Sunday, September 4, 2011

After the Storm

Opening of Pat Adams and Bhakti Ziek exhibition at BigTown Gallery, Rochester, VT

Hard to believe that a week ago I was at the opening of my show with Pat Adams at BigTown Gallery in Rochester, VT. We knew the storm was on its way, but the evening was clear and calm and lots of people showed up to make the opening very festive. At 4pm there was an informal talk between Anni MacKay, Pat Adams, myself, and the audience and then there was the whirlwind of conversations and greetings that happens at openings. It was a really great evening, and as we left, Anni said she was heading out to pick her vegetables before the rain started.

We had 24 hours of rain, nothing seemed particularly severe, and I woke Monday morning to a clear blue sky day and fresh crisp air cleansed by the rain. We had electricity and when calls started to come in asking if we were alright, I was a bit puzzled. The news up here didn't mention Vermont, but apparently the rest of the country knew that Vermont was a mess. Then at 10am our electric and phone went out. Rumors flew about causes and length of time--I really didn't like the prediction of three weeks before it would be fixed. A small stream turned into a river and took out a substation and most of Randolph was without electricity for 2.5 days. Minor inconveniences (we got charcoal and pulled out our weber grill and I bought these 14 hour candles and found that reading by candlelight is not much fun) compared to many places in the state, and to some other people in Randolph who did have serious problems.

Rochester was one of the 13 (or more?) towns that were cut off from the world. Bridges were destroyed, the road over the mountain that we had taken the night before had become a river bed and washed away the road and some houses. Once we got power back we started looking at everything we could find online hoping to get some info on our friends at BigTown. Finally we saw a photo and could identify Anni and Dunne, so at least we knew they were okay. And yesterday we got a call saying everyone there was okay, and would it be acceptable if they extended the show until October 23rd! Seems a bit selfish to be thinking about my show in the midst of all the mud and cleanup and suffering, but I admit I was happy to hear that people will have extra time to see this show. Pat's paintings and my weavings share the space in very compatible harmony and at times seem to be talking to each other.
 So what did I do as soon as the electricity came on? I baked Macarons! I have made them before following a Martha Stewart recipe and I thought they were delicious and perfect, but what did I know? Recently I bought a new cookbook (Sugarbaby by Gesine Bullock-Prado). The cover picture of spun sugar spoke to my heart and then I realized this was the Gesine who had a pastry shop in Montpelier when we first moved here who made magnificent sweets, so of course I had to buy the book. So I followed her recipe and they were a total failure. Because I had eaten at her shop, I knew it was me, not the recipe--so I went on line and found this great video of her making macarons. And I watched it several times, maybe more than that, and then I tried again. The pink cookies shown above show that I still had problems--but they tasted great. 

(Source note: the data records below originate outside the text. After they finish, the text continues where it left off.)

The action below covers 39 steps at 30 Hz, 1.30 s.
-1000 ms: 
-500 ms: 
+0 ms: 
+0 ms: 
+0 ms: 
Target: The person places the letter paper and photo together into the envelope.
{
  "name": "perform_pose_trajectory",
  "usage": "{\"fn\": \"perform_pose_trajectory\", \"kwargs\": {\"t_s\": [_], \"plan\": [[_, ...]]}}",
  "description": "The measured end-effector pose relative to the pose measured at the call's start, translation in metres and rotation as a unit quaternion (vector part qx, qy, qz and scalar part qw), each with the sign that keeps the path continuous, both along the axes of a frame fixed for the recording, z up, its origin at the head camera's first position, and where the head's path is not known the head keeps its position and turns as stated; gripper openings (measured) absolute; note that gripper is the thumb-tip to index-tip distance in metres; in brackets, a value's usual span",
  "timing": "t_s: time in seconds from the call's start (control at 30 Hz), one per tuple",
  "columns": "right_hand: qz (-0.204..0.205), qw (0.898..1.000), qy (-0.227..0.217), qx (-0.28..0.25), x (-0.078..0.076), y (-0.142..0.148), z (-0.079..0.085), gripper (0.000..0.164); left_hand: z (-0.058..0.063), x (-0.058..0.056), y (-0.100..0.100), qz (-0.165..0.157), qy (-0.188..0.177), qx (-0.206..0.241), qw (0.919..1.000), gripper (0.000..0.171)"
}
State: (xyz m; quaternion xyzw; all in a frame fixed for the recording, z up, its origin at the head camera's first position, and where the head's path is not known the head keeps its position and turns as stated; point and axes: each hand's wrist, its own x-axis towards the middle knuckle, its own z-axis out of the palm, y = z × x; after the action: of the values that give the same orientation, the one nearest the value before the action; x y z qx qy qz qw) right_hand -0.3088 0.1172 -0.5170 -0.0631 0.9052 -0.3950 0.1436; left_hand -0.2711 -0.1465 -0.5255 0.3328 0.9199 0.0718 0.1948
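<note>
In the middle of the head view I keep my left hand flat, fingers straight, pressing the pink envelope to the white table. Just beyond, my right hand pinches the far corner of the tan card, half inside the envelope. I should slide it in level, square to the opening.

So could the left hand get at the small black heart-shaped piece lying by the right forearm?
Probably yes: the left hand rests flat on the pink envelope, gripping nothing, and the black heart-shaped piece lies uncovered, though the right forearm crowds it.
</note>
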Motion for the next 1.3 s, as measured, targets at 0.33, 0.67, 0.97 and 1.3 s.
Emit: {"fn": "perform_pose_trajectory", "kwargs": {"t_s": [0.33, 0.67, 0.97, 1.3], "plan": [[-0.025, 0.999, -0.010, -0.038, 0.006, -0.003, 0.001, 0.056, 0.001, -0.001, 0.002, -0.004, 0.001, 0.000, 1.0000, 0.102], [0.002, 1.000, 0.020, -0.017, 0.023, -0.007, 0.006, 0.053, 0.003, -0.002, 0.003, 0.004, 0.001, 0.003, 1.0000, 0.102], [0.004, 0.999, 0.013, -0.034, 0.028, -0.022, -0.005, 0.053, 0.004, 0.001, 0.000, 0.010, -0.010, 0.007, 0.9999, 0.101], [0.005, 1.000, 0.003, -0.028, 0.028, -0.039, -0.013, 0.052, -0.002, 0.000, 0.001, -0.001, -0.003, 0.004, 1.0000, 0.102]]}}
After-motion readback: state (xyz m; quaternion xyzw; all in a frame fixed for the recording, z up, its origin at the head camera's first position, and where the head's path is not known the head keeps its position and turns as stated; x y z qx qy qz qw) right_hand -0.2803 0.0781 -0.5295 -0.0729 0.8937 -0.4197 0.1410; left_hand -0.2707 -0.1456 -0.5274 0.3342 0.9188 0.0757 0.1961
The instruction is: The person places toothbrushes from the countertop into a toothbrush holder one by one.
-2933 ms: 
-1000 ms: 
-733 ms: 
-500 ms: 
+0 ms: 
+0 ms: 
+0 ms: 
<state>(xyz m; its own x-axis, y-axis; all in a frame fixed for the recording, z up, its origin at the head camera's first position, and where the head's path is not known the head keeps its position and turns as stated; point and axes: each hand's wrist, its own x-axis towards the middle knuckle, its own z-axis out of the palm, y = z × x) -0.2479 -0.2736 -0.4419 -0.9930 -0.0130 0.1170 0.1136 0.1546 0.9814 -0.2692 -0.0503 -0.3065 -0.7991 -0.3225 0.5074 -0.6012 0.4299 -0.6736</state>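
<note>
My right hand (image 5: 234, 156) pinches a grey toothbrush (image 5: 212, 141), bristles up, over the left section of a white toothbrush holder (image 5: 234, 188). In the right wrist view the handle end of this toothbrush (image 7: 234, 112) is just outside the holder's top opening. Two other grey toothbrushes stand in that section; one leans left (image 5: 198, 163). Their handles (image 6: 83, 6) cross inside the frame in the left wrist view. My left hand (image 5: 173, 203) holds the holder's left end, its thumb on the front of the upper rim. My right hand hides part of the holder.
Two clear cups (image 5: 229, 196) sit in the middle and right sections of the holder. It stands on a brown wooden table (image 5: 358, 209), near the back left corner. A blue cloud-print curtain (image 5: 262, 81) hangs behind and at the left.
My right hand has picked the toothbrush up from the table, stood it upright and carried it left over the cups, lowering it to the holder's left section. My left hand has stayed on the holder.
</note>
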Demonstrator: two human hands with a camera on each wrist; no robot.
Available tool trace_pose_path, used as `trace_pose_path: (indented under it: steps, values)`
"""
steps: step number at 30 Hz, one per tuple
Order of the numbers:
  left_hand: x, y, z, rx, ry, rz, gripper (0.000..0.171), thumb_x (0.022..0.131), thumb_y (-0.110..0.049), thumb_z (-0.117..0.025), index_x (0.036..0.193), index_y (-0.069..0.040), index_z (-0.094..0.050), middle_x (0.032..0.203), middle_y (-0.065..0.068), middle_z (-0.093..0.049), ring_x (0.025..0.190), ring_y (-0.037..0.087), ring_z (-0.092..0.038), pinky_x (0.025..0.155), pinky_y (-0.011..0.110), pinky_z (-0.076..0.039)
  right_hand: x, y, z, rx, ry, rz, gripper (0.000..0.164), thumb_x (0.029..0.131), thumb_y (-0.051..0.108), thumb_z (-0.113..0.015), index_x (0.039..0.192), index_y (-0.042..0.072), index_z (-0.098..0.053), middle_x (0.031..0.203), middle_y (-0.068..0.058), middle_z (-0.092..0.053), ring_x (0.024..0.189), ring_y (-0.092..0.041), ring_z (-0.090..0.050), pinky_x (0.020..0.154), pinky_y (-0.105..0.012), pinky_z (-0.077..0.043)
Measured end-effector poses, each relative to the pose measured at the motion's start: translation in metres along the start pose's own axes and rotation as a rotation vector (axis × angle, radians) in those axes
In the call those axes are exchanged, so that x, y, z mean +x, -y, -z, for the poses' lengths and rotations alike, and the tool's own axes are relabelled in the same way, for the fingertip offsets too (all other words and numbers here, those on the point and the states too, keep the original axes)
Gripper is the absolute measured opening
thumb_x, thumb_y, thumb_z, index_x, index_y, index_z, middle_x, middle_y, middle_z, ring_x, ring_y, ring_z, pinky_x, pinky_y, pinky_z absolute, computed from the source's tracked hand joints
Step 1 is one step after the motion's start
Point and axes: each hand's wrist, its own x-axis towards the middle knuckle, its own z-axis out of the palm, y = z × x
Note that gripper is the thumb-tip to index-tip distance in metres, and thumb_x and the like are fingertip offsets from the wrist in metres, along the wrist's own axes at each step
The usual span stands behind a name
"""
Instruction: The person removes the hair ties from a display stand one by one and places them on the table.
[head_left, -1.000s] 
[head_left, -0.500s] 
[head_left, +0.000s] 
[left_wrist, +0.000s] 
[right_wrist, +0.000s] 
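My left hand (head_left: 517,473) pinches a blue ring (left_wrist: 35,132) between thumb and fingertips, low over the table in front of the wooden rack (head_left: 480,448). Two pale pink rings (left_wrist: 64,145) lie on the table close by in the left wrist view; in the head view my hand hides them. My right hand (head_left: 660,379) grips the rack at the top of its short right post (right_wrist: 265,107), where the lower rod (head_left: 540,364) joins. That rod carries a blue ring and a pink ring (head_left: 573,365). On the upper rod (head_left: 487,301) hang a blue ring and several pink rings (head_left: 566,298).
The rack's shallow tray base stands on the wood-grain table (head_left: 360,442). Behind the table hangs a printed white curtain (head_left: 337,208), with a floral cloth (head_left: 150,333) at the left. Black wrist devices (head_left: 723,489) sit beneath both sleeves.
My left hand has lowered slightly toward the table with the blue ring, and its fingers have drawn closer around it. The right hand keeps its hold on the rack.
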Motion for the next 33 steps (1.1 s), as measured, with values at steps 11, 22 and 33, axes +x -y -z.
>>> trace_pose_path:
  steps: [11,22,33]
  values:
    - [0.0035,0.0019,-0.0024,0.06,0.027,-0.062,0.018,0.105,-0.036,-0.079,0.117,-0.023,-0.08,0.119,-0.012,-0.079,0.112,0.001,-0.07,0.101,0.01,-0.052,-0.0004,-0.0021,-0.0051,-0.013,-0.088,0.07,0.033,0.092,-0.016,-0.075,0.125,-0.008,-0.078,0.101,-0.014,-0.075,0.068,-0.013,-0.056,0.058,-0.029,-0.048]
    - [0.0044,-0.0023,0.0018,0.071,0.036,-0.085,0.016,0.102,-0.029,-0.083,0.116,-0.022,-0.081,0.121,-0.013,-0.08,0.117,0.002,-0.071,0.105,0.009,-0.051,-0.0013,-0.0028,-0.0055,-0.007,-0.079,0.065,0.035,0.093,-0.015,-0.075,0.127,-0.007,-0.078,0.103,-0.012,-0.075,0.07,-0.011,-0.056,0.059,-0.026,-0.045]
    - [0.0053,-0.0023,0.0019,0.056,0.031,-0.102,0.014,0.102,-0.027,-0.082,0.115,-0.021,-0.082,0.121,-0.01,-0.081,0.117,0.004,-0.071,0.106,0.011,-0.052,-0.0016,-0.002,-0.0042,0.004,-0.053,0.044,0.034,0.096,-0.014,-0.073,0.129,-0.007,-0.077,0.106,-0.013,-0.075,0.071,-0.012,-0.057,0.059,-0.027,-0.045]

So then I went back to the internet (this was all pre-storm pre-opening--a good way to focus my energy at stage fright time). And I discovered the most incredible blog by a woman clearly more obsessed than me. Not So Humble Pie has 8 posts on macarons--really a thesis on these cookies. So I tried again--and you can see the perfect little feet and nice flat shell of the yellow ones (though the color seemed to bake out). These not only looked great, they tasted sublime. All these macarons were done using the Italian Meringue method. I don't have a picture of the ones I made once the electricity came on--I used one of the Not So Humble Pie recipes for French Meringue Macaron. They looked okay (but again my coloring, blue this time, baked away), and tasted fine, but they were kind of hallow inside. Another words, I haven't figured it out yet and will have to bake some more.

Linen for Kelly's Curtains
Lucky for me I was already working on a project on my Macomber loom (no electricity needed) when we lost power, so I could keep working during the days. You can see the 18 yards of linen competing with the woodpile for size above. I really am afraid to cut and sew it myself (we all have our expertise) but will do it so Kelly can have her curtains.